There are only a few ways in which you can finance that extra public debt. If you rule out default and a capital levy on wealth, you either have the "inflation tax" or you have to painfully cut spending or raise taxes, and either one is not going to be politically popular.

Figure 2 shows what happened to the long term bonds in Q1 2009 as a result of historically massive spending commitments.  Perhaps that is why Fed Chairman Bernanke said "Either cuts in spending or increases in taxes will be necessary to stabilize the fiscal situation…The Federal Reserve will not monetize the debt."  Bernanke's recent comments indicated that the central bank sees risks of a relapse into financial turmoil even as credit markets show signs of stability. He said the Fed won't finance government spending over the long term, while warning that the financial industry remains under stress and the credit crunch continues to limit consumer spending.

China's reaction to all this is that they don't like it. On his recent China trip, Treasury Secretary Geithner has been getting a tongue lashing from Chinese officials regarding their worries about the dollar and their treasury investments.

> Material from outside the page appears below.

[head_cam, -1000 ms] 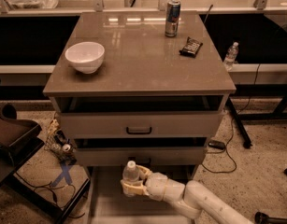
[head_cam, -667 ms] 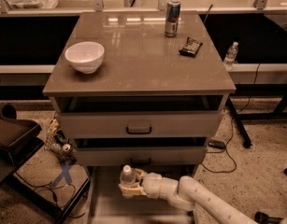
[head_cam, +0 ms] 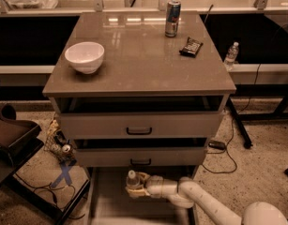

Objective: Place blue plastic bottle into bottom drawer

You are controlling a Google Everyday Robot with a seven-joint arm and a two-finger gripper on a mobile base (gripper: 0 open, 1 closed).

For the near future, China has limited options.   If they stop accumulating dollars and reserves, their currency would appreciate sharply while their exports are plunging. So in the short run, they are going to keep buying US T-bonds.   However, the Chinese launched a number of new initiatives in the last month that suggest they are pushing for the Yuan to become an international currency and a reserve currency. They are doing bilateral deals with countries like Argentina and half a dozen others in Yuan, not in dollars.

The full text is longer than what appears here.